Iterate over the anomaly results and build a dataframe. For each measure in an anomaly group, we fetch the list of anomalous metrics. For each anomalous dimension and its value, we get an associated system generated time series id. After human review of anomalies, we will need the time series id for each metric to when we register human feedback into Lookout Metrics to improve future prediction results.
We save the time series id along with the timestamp and metric details into a new dataframe.


In [None]:

def datetime_from_string(s):
    try:
        dt = datetime.datetime.fromisoformat(s.split("[")[0])
    except ValueError:
        dt = datetime.datetime.strptime(s.split("[")[0], "%Y-%m-%dT%H:%MZ")
    
    return dt

def get_input_file_name(dt):
    time_tuple = t.timetuple()
    print("t: {}".format(time_tuple))
    year = str(time_tuple.tm_year).zfill(4)
    mon = str(time_tuple.tm_mon).zfill(2)
    day = str(time_tuple.tm_mday).zfill(2)
    hour = str(time_tuple.tm_hour).zfill(2)
    minute = str(time_tuple.tm_min).zfill(2)
    sec = str(time_tuple.tm_sec).zfill(2)
    file_name = '{6}/{7}/live/{0}{1}{2}/{3}{4}/{0}{1}{2}_{3}{4}{5}.csv'.format(year, mon, day, hour, minute, sec, DIR_PATH, DATASET_NAME)
        
    return file_name
    
    
# Since our metrics period is 1 hour
frequency_timedelta = datetime.timedelta(hours=1)

df_anomalies_list = []
dimension_names_set = set()

time_series_list = []
df_anomaly_file = pd.DataFrame()

for anomaly_group in anomaly_groups:

    print("\n\n")
    pprint.pprint(anomaly_group, width = 2)
    
    start_time = datetime_from_string( anomaly_group["StartTime"] )
    end_time = datetime_from_string( anomaly_group["EndTime"] )
    
    anomaly_group_id = anomaly_group["AnomalyGroupId"]
    anomaly_group_score = anomaly_group["AnomalyGroupScore"]
    primary_metric_name = anomaly_group["PrimaryMetricName"]
    
    next_token = None

    while True:    

        params = {
            "AnomalyDetectorArn" : ecom_anomaly_detector_arn,
            "AnomalyGroupId" : anomaly_group_id,
            "MetricName" : primary_metric_name,
            "MaxResults" : 100,
        }

        if next_token:
            params["NextToken"] = next_token

        anomaly_group_time_series_response = L4M.list_anomaly_group_time_series( **params )

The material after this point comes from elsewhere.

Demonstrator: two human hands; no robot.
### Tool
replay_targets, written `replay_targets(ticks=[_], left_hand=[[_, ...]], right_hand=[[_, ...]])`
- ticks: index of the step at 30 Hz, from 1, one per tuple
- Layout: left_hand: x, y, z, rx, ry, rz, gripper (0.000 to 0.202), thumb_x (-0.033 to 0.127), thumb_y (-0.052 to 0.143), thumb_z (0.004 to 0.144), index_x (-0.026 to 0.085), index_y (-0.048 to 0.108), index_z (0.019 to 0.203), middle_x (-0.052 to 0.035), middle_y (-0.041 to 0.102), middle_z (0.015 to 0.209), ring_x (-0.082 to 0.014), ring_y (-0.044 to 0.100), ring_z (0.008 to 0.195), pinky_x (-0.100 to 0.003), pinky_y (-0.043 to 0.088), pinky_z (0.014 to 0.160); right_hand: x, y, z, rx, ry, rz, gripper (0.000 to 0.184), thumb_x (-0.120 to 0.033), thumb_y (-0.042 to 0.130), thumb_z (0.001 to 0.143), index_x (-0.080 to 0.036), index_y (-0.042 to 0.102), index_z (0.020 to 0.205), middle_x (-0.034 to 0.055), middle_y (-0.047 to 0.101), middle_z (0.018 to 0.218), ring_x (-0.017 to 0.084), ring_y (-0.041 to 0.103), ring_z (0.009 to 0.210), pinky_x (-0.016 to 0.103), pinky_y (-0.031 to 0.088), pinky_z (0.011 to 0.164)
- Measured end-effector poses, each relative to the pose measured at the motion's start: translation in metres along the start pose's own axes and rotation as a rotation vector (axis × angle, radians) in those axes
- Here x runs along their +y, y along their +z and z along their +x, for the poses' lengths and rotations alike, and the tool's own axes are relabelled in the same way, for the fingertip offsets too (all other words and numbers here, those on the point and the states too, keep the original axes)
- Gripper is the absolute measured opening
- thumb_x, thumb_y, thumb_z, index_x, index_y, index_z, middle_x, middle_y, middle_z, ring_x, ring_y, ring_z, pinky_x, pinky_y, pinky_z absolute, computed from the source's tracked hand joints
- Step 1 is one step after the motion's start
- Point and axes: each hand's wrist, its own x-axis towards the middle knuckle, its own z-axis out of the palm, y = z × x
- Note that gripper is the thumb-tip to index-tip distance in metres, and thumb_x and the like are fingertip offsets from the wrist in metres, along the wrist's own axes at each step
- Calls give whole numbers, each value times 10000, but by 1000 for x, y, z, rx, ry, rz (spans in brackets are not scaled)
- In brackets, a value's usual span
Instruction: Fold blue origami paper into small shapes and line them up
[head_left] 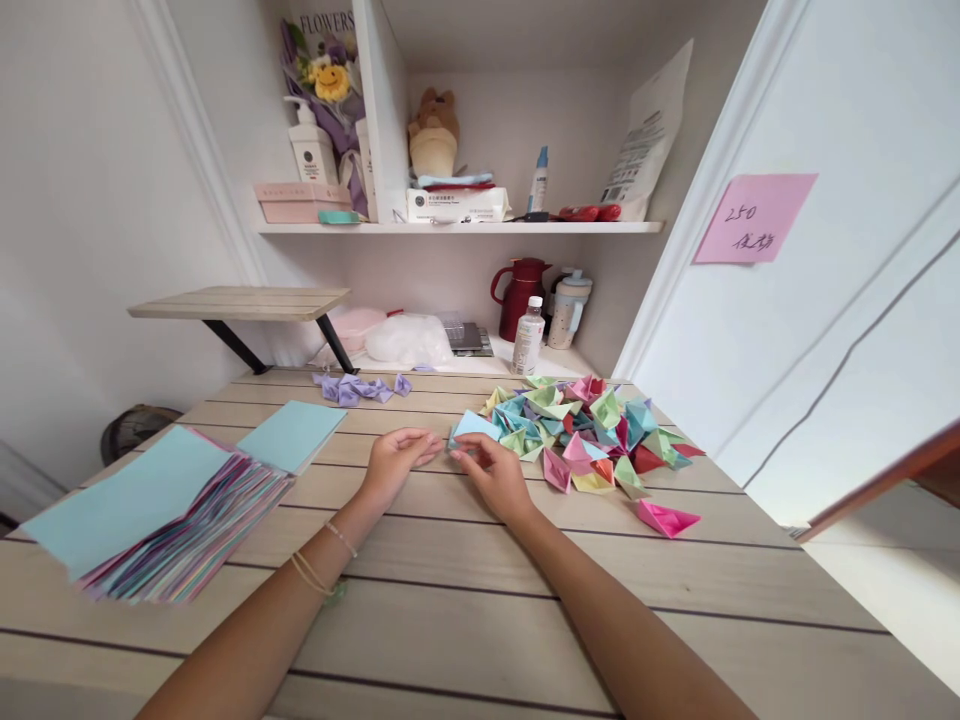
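Observation:
My right hand (496, 478) pinches a light blue folded paper piece (474, 426) at its lower left corner, resting on the wooden table (480, 600). My left hand (396, 458) lies just left of it, fingers curled with the fingertips pointing at the paper; whether they touch it I cannot tell. Right beside the blue piece spreads a pile of several coloured folded paper boats (592, 430). One pink folded boat (667, 518) lies apart, nearer me on the right.
A fanned stack of coloured paper sheets (172, 505) lies at the left, light blue on top. Small purple folded pieces (360, 388) sit further back. Behind stand a water bottle (528, 338), a red jug (520, 296) and shelves. A pink note (752, 217) hangs on the right wall.

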Motion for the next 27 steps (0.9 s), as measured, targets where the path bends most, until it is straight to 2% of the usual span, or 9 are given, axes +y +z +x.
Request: replay_targets(ticks=[3,5,8,11,13,16,21,25,27], left_hand=[[-3,-3,1,12,60,186,293,336,655,655,105,615,831,-87,680,725,-187,651,658,-314,522,652],[-6,-6,2,-2,174,382,304,366,624,677,131,622,871,-81,674,762,-189,641,685,-306,511,627],[-12,-8,2,-62,411,678,349,370,612,685,190,606,984,-81,628,970,-213,581,921,-340,476,764],[-18,-7,1,-127,556,881,417,364,627,674,209,575,1057,-84,560,1071,-226,483,1066,-390,374,926],[-21,-7,1,-182,565,948,434,364,626,677,211,564,1079,-87,535,1098,-227,453,1095,-393,341,960],[-23,-7,1,-233,552,970,439,356,610,694,218,544,1105,-86,511,1130,-224,434,1111,-386,337,962],[-22,-5,-1,-207,544,967,463,347,607,693,202,525,1125,-98,509,1127,-243,429,1104,-412,330,954],[-21,-4,0,-202,531,930,400,318,630,671,200,569,1049,-97,530,1081,-243,457,1064,-411,348,933],[-21,-4,2,-196,545,884,295,281,640,664,203,603,946,-86,542,1048,-234,478,1038,-398,365,916]], right_hand=[[-1,-3,1,107,-15,-175,224,-321,524,766,-204,593,944,4,588,689,127,510,557,246,430,565],[-2,-6,1,183,-26,-326,248,-290,511,768,-217,579,995,25,596,806,150,546,673,267,437,640],[-3,-7,-1,162,-4,-513,446,-268,523,750,-244,460,1192,61,535,1132,209,529,960,300,437,733],[-1,-4,-3,49,71,-648,663,-285,550,726,-239,272,1326,89,440,1272,253,490,1057,326,447,723],[0,-2,-4,-16,111,-684,711,-293,546,730,-242,204,1351,93,464,1247,253,518,1019,325,453,696],[-1,-1,-4,-40,123,-696,710,-297,532,741,-263,177,1355,85,475,1229,245,543,976,317,454,679],[0,0,-4,15,111,-712,762,-328,585,699,-275,195,1351,144,284,1365,270,586,844,332,444,589],[3,0,-4,55,70,-643,786,-296,608,677,-273,198,1348,136,420,1248,274,575,854,321,440,576],[3,-1,-4,69,52,-591,733,-272,601,677,-268,256,1323,115,456,1196,262,561,885,318,447,598]])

        time_series_list += anomaly_group_time_series_response["TimeSeriesList"]
        
        if "NextToken" in response:
            next_token = response["NextToken"]
            continue

        break
    
    #print("\nAnomaly group time series: ")
    #pprint.pprint(anomaly_group_time_series_response, width = 2)

    #print("\nTime Series list: {}".format(time_series_list))

    for time_series in time_series_list:
        # time_series will have a lists of dimensions, metric values along with associted time series id
        data = {}
        dimension_dict = {}
        dim_names_set = set()
        
        data['tseriesid'] = time_series['TimeSeriesId']
        
        for dim_in_tseries in time_series["DimensionList"]:
            #dim_names_set.add(dim_in_tseries["DimensionName"])
            dimension_dict[dim_in_tseries["DimensionName"]] = dim_in_tseries["DimensionValue"]
            #dimension_dict['metric_name'] = primary_metric_name          
            
            #data[dimension["DimensionName"]] = [ dimension["DimensionValue"]]
            dimension_names_set.add(dim_in_tseries["DimensionName"])
            #data[primary_metric_name + "_group_score"] = [anomaly_group_score]
        
        print("data: {}".format(data))
        
        t = start_time
        
        while t <= end_time:
            
            file_name = get_input_file_name(t)
            print("File name: {}".format(file_name))
            
            df_from_csv = pd.read_csv(file_name) 
            #print("df_from_csv: {}".format(df_from_csv))
            
            df_temp = df_from_csv
            # drop rows where the dimension does not match
            for dim_name in dimension_dict:
                dim_value = dimension_dict[dim_name]
                print("dim_name: " + dim_name + ", dim value: " + dim_value)
                df_temp = df_temp[df_temp[dim_name] == dim_value] #drop rows
                
            df_temp['tseriesid'] = time_series['TimeSeriesId']
            df_temp['anomaly_group_id'] = anomaly_group_id
            df_temp['anomaly_metric'] = primary_metric_name
            df_temp['anomaly_metric_value'] = df_temp[primary_metric_name]
            
            #print("df_temp: {}".format(df_temp.to_string()))
            
            df_anomalies_list.append(df_temp)
            t += frequency_timedelta


if len(df_anomalies_list) > 0:
    df_anomalies_by_ts = pd.concat(df_anomalies_list)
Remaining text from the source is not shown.